## ASSIGNMENT
Your job is to give again, exactly and with no additions, the lines in the records below from the one with "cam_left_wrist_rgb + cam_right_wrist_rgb" through the one with "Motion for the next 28", both included. Omit the pictures.

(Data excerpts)
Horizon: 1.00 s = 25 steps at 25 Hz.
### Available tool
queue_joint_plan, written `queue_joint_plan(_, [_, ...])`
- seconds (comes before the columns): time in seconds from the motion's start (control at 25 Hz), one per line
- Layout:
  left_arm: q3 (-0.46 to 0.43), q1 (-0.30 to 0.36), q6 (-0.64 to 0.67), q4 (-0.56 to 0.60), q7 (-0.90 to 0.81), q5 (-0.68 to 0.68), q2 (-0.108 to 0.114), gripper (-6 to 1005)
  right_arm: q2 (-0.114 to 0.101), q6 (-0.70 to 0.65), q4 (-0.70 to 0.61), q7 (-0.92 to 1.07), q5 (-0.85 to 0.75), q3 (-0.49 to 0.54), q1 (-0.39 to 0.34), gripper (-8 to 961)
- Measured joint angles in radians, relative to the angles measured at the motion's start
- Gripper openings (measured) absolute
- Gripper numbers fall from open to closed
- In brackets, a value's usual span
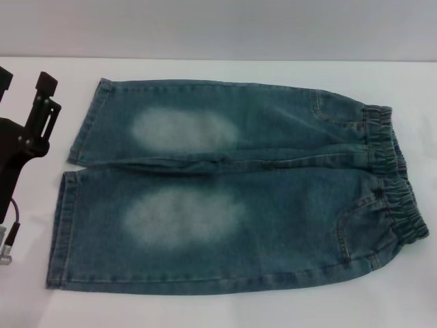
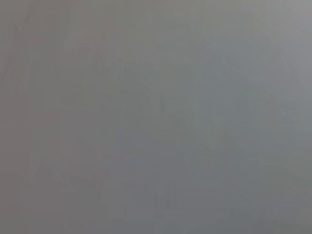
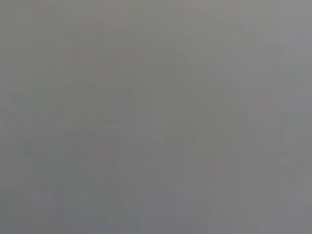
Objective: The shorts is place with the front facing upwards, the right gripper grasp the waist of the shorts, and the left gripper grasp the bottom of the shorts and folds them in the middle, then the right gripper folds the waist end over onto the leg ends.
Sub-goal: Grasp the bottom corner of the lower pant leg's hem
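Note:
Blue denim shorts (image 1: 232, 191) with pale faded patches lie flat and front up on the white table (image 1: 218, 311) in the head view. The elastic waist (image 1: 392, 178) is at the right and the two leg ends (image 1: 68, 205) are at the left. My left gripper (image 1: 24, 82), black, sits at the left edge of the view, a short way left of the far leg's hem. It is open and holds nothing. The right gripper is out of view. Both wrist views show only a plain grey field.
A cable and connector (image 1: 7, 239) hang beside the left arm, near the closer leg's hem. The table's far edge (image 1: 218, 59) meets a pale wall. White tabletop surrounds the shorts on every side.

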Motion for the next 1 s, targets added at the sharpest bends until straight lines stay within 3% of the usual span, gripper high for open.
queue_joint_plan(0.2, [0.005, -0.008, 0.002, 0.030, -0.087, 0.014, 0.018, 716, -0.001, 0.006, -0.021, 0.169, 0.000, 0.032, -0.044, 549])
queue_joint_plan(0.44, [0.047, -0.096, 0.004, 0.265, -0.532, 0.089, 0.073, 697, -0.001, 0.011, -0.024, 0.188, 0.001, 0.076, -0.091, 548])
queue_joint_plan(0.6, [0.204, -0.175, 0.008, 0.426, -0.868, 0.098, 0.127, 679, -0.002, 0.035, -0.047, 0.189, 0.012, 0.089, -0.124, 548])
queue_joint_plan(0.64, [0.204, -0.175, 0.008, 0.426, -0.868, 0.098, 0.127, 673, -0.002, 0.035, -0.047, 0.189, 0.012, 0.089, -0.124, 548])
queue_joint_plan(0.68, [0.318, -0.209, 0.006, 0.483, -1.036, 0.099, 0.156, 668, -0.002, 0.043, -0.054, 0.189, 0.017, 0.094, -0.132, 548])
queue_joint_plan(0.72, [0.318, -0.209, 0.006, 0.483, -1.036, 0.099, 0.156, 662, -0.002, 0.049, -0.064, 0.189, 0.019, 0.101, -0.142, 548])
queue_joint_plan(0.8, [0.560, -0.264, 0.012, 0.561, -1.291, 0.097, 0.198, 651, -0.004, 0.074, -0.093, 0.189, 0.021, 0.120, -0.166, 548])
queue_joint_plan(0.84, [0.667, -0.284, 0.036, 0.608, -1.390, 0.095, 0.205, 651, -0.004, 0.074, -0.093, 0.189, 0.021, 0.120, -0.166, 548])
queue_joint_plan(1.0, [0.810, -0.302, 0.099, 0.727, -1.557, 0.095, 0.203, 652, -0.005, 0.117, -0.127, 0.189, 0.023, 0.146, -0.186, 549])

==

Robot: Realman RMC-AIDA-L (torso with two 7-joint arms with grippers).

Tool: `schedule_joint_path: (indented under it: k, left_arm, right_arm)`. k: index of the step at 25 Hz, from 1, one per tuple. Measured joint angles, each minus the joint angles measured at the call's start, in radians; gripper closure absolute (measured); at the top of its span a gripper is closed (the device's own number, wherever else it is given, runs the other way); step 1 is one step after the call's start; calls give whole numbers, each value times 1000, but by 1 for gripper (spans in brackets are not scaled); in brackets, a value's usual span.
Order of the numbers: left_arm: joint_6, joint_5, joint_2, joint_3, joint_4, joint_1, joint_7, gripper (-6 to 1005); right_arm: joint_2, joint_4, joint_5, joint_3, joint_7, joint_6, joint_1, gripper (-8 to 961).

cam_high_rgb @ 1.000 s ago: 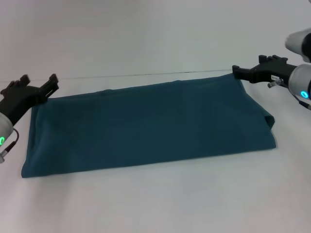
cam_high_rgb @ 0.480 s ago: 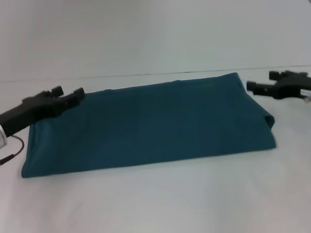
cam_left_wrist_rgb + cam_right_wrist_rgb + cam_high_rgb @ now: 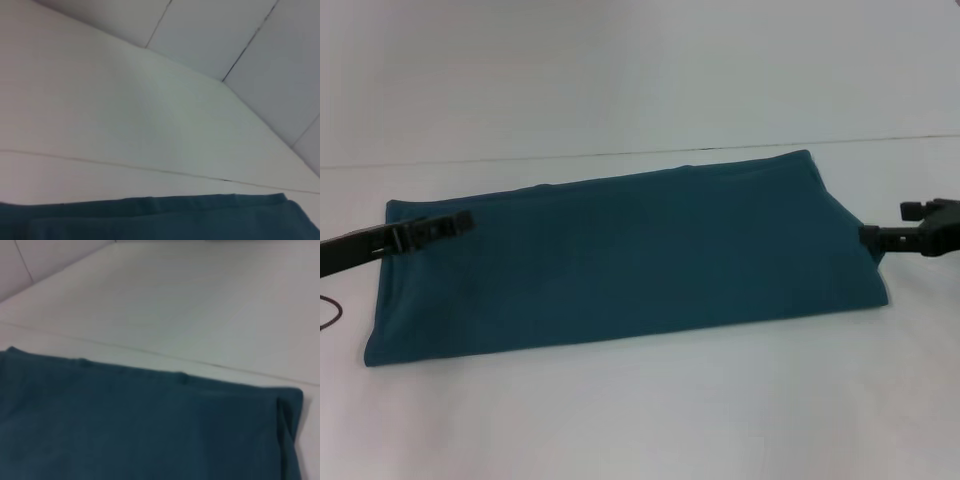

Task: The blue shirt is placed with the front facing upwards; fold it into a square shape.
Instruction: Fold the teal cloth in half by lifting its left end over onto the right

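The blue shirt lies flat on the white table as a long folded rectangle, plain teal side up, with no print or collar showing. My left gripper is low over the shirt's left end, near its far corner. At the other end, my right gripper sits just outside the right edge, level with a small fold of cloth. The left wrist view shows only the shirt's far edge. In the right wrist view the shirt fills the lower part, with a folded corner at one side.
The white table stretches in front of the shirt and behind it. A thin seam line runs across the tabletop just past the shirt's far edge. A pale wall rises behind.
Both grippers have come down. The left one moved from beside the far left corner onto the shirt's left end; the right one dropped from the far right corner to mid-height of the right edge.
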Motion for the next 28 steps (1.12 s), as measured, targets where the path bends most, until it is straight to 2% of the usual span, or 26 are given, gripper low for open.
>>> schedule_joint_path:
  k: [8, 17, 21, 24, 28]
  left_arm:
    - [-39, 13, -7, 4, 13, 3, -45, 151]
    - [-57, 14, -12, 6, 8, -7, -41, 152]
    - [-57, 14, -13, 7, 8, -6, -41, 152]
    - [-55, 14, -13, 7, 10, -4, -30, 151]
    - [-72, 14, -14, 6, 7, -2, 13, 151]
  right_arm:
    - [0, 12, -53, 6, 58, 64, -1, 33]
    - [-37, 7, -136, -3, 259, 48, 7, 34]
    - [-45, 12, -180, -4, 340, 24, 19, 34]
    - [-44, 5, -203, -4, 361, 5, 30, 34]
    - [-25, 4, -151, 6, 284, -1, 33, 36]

## OUTPUT OF THE TASK
cam_left_wrist_rgb + cam_right_wrist_rgb + cam_high_rgb @ now: 

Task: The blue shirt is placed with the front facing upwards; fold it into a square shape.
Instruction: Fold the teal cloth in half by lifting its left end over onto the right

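The blue shirt lies flat on the white table as a long folded rectangle, plain teal side up, with no print or collar showing. My left gripper is low over the shirt's left end, near its far corner. At the other end, my right gripper sits just outside the right edge, level with a small fold of cloth. The left wrist view shows only the shirt's far edge. In the right wrist view the shirt fills the lower part, with a folded corner at one side.
The white table stretches in front of the shirt and behind it. A thin seam line runs across the tabletop just past the shirt's far edge. A pale wall rises behind.
Both grippers have come down. The left one moved from beside the far left corner onto the shirt's left end; the right one dropped from the far right corner to mid-height of the right edge.
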Motion for the next 28 steps (1.12 s), as measured, targets where the path bends most, until it is straight to 2% of the usual span, or 26 are given, gripper low for open.

Work on this exercise is finished.